## Exercise instructions
For this exercise, repeat exactly the lines below starting at the line holding "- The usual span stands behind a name" and ending at the line holding "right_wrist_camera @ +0", both included, with no extra lines and no pictures.
◇ ◇ ◇
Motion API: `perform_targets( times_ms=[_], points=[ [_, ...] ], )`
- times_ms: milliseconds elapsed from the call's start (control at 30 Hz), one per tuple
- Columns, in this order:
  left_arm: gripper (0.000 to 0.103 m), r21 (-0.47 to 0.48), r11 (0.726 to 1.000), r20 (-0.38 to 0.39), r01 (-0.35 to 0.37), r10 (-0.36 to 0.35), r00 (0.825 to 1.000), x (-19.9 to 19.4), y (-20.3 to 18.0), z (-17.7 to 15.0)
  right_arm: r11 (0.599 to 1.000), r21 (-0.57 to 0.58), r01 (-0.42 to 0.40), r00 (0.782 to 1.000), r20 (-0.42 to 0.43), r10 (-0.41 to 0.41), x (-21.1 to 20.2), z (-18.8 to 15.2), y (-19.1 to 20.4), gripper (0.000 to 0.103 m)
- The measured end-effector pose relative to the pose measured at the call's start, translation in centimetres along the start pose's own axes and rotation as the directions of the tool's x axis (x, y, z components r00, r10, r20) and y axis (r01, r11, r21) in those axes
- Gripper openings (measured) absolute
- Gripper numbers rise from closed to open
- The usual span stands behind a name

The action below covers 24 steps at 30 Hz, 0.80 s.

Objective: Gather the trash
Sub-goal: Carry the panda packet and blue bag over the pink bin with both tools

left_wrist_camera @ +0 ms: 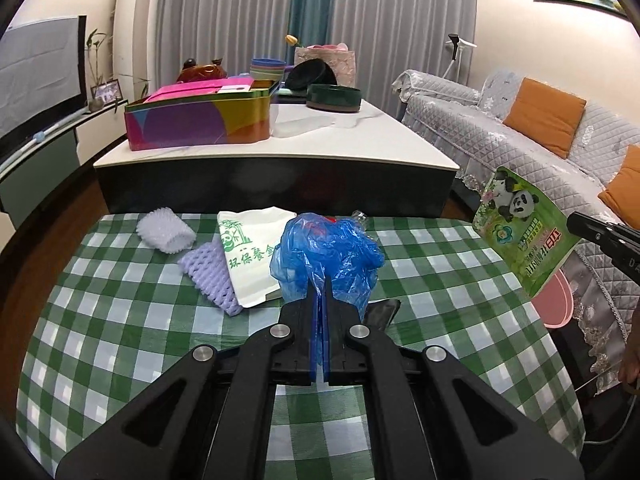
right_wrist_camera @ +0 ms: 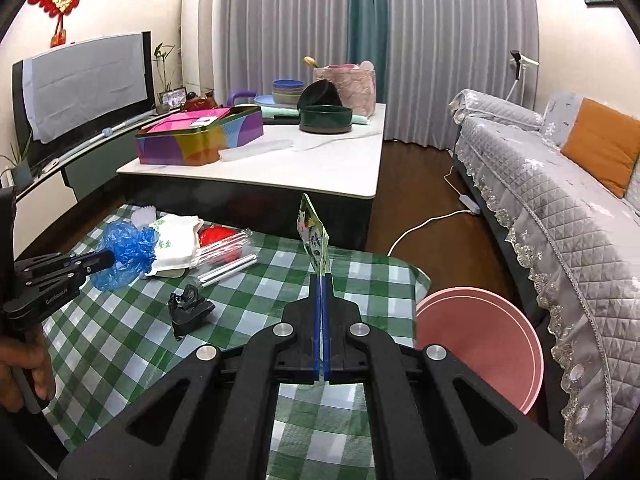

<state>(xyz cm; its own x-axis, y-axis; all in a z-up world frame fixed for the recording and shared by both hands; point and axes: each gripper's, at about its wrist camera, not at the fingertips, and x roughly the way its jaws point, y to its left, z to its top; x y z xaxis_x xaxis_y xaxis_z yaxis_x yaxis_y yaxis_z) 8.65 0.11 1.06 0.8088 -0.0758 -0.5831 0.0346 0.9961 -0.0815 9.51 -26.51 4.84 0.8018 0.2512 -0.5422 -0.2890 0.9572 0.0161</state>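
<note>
The pink bin [right_wrist_camera: 480,344] stands on the floor just beside the right edge of the green checked table [left_wrist_camera: 120,320], so the step in hand looks like carrying held trash over its mouth; I judge it best to bring each piece fully above the opening before letting go, since light film may drift. The left gripper [left_wrist_camera: 320,280] is clamped on a crumpled blue plastic bag [left_wrist_camera: 328,252], translucent and limp, above the table middle. The right gripper [right_wrist_camera: 321,276] pinches the lower corner of a flat green panda-printed pouch [left_wrist_camera: 520,232], held upright near the table's right edge, close to the bin
</note>
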Motion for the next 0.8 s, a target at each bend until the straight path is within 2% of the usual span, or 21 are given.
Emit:
perform_targets(
  times_ms=[800],
  points=[
    [0.001, 0.009, 1.000, 0.008, 0.006, -0.006, 1.000, -0.2, -1.1, 0.0, 0.999, 0.023, 0.035, 0.998, 0.044, -0.036, -1.2, 1.2, -2.1, 0.001]
  ],
)
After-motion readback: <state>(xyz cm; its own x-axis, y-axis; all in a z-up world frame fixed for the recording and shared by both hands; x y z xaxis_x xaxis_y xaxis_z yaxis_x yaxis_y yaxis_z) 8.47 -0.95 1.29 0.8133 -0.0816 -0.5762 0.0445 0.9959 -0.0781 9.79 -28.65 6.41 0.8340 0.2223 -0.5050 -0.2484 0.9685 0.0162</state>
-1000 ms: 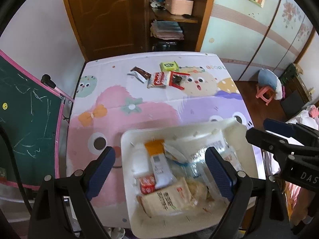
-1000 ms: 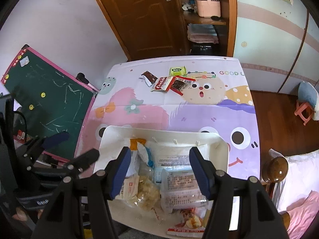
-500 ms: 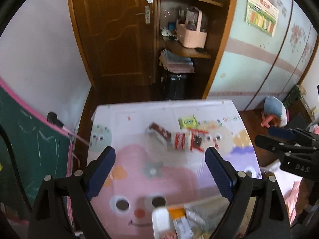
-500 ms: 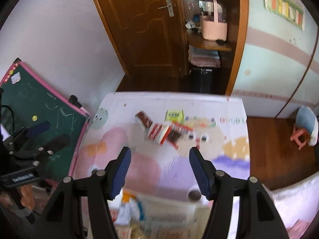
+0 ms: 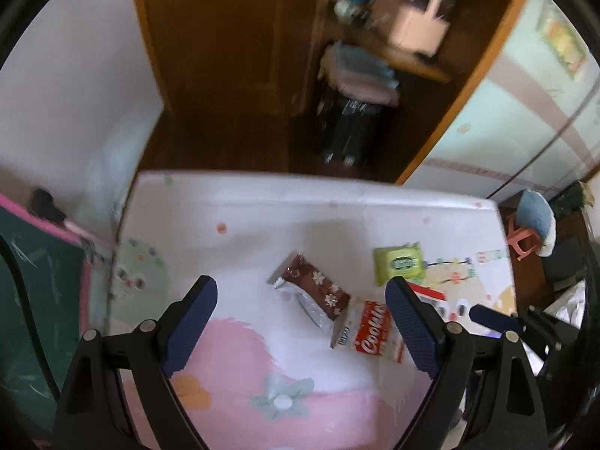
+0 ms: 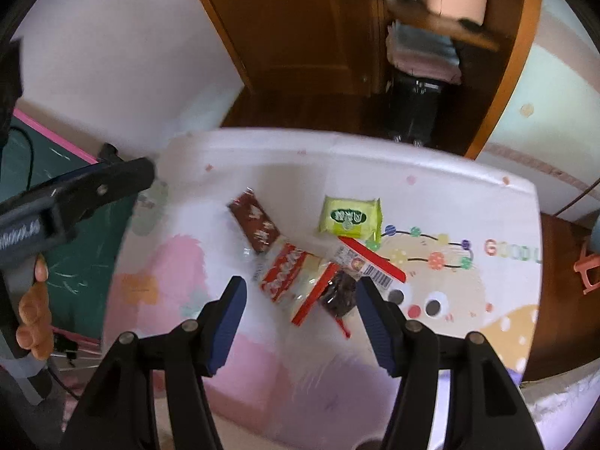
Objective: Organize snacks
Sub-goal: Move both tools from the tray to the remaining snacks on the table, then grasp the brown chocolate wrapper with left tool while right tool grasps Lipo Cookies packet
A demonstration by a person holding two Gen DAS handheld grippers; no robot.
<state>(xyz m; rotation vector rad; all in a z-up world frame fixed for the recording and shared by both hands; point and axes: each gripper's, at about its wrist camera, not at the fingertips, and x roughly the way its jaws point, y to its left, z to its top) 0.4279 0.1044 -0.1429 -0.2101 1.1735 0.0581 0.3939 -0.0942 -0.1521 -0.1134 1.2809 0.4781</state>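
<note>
Several snack packets lie on the cartoon-print table cover (image 6: pixel 431 195): a brown bar (image 6: pixel 255 227) (image 5: pixel 313 287), a green packet (image 6: pixel 350 219) (image 5: pixel 399 262), a red-and-white cookie packet (image 6: pixel 285 272) (image 5: pixel 373 332) and a red-edged clear bag of dark pieces (image 6: pixel 339 292). My left gripper (image 5: pixel 302 326) is open and empty, hovering just short of the brown bar. My right gripper (image 6: pixel 300 322) is open and empty, just short of the cookie packet and dark bag. The left gripper also shows in the right wrist view (image 6: pixel 75 191).
A green chalkboard with a pink frame (image 6: pixel 56 195) leans at the table's left. Behind the table are a wooden door (image 6: pixel 300 18) and shelves with a pink basket (image 5: pixel 412 26). A small pink stool (image 5: pixel 525 236) stands on the floor at the right.
Both grippers have moved forward from over the white tray to the far packets. The tray has dropped out of view. The packets now look much larger and closer.
</note>
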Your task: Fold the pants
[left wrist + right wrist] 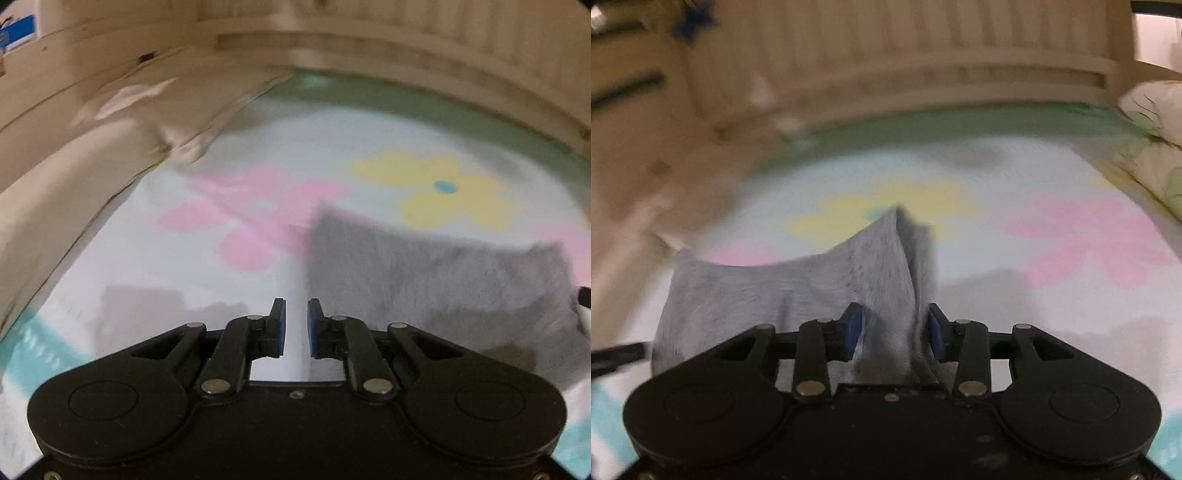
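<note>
We see both views smeared by blur: the gray pants (443, 280) lie on the flowered bedsheet (147, 280), their near edge cut off behind the gripper bodies. The left gripper (296, 325) has its jaws a narrow gap apart with only sheet between them. The right gripper (894, 328) stands wider with a raised fold of pants (798, 291) running between the blue pads (854, 328); we cannot tell whether they pinch it, and the pillow (1156, 122) is cropped at right.
</note>
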Motion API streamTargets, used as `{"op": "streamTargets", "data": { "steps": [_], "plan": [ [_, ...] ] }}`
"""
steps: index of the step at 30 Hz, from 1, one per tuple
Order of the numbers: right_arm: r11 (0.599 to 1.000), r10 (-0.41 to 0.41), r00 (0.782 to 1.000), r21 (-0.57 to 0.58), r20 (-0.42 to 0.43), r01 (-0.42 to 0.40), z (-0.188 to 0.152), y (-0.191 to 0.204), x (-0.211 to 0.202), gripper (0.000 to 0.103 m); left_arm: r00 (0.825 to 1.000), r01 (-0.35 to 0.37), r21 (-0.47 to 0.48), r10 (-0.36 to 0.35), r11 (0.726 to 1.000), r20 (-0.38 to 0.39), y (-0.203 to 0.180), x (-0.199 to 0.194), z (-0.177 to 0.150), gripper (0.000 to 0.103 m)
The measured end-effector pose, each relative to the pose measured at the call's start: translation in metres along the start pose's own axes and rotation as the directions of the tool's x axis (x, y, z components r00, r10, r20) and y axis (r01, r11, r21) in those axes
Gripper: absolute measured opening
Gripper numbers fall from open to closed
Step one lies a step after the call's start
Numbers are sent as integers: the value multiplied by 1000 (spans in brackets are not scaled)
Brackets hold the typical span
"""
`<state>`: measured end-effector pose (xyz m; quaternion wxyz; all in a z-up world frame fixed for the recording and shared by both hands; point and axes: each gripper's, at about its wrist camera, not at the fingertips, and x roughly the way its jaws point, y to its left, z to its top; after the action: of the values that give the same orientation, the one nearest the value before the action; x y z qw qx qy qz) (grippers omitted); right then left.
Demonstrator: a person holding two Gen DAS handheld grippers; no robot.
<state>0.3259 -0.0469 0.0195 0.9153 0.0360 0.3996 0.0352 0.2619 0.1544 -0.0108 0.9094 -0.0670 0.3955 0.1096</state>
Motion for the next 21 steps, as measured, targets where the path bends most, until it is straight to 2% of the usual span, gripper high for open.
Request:
{"op": "streamTargets", "data": {
  "steps": [1, 4, 10, 14, 16, 18, 21],
  "plan": [
    [1000, -16, 1000, -8, -1, 16, -1, -2, 4, 41, 1000, 3, -31, -4, 1000, -15, 4, 2, -3, 18],
    [1000, 24, 1000, 3, -17, -24, 1, -5, -2, 41, 997, 45, -92, -51, 995, -55, 8, -3, -8, 18],
    [992, 67, 996, -106, -59, -73, 11, 8, -37, 41, 997, 68, -100, -71, 993, -35, -6, -49, -2, 19],
    [985, 114, 990, -120, -79, -123, 5, 12, -74, 41, 995, 84, -131, -89, 988, -37, -8, -80, 4, 21],
    [984, 133, 987, -108, -87, -142, -1, 12, -89, 41, 996, 80, -132, -85, 988, -32, -8, -92, 3, 25],
    [983, 157, 982, -85, -102, -165, -6, 12, -100, 41, 998, 65, -119, -68, 991, -19, -10, -105, -1, 44],
    [982, 164, 979, -72, -120, -173, -15, 8, -114, 41, 998, 54, -85, -52, 995, 19, -13, -120, -9, 47]
  ]
}}
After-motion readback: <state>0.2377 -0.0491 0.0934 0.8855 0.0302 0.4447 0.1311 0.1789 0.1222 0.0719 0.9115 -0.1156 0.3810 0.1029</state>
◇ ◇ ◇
## Solved exercise
- The usual span stands behind a name

The action below covers 24 steps at 30 Hz, 0.80 s.

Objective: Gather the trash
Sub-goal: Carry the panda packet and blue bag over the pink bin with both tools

left_wrist_camera @ +0 ms: 
right_wrist_camera @ +0 ms: 

Nothing remains to be written for this exercise.